If you can remember back a few bailouts ago, you’ll recall that the bailout now known as TARP was defeated the first time by the House, but revamped and resurrected in the Senate.  According to Senator John McCain:

Republican presidential candidate John McCain said Wednesday the resurrected financial bailout bill isn’t perfect but warned that the nation’s financial crisis will become a full-fledged disaster if the plan fails.

In an economic speech Wednesday at the Truman Library and Museum, McCain said the original proposal that failed in the House was flawed because it did not contain taxpayer protections, limitations on executive compensation and sufficient protections for people’s bank accounts.

"I am pleased that these are being added to improve the original bill," he said.

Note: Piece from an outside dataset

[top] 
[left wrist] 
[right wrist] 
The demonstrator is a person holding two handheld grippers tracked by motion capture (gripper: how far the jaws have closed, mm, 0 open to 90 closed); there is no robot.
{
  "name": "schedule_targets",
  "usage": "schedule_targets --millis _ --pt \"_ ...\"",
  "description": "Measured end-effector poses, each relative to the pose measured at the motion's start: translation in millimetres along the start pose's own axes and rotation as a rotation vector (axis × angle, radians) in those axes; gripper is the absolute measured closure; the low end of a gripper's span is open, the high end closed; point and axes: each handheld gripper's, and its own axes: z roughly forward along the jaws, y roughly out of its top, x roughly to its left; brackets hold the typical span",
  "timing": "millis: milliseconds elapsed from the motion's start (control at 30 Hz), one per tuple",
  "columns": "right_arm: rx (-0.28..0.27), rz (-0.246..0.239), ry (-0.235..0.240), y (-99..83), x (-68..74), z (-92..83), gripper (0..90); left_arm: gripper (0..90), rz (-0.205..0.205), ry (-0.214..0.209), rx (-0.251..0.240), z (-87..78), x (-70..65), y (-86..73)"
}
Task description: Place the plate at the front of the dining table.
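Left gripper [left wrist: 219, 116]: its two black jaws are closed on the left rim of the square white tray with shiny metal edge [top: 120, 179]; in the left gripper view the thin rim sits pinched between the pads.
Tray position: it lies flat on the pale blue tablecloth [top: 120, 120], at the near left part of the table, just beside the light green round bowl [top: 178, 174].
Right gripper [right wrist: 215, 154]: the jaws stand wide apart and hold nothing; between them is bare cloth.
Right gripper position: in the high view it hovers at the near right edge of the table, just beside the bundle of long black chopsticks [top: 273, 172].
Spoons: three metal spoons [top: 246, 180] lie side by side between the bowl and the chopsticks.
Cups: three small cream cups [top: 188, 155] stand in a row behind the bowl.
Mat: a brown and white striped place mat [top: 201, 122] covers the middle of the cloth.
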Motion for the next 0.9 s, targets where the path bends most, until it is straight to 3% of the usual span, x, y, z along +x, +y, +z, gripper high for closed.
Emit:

It turns out, if you read the fine print, the "improvements" weren’t added after all:

To gain support for the bailout plans, the Treasury said financial institutions benefiting from government support would have to adhere to stricter corporate governance rules and executive compensation limits.
 
But now that the details are out, corporate governance experts are mostly unimpressed.
 
The original legislation stated that institutions taking part in the bailout would have to make sure executive compensation didn’t act as an incentive to take unnecessary and excessive risks.
 
The Treasury’s interim final rule requires that the compensation committee of a company’s board of directors review executive pay to make sure it doesn’t encourage management to take too many risks.
 
The committee has to meet at least once a year with the bank’s chief risk officer to check the relationship between the institution’s risk management and executive pay and incentives, according to the rule.
 
But the Treasury isn’t replacing any of the directors on the boards of the banks it’s investing in, or adding new directors to represent taxpayer interests. That means there’s no way for the Treasury to check if executive compensation is encouraging too much risk-taking.
 
"It was a very bold statement to say that executive compensation shouldn’t encourage excessive risk taking," McGurn said. "There was potentially some meat there, but now this will make for very thin gruel."
 
Instead, oversight and enforcement will be left in the hands of the current directors, many of whom who oversaw the big banks and brokerage firms when they were taking huge risks during the recent boom, he noted.
 
So we basically have the same cast of overcompensated foxes still running the hen house–only this time, they’ll have a new, very large bank roll.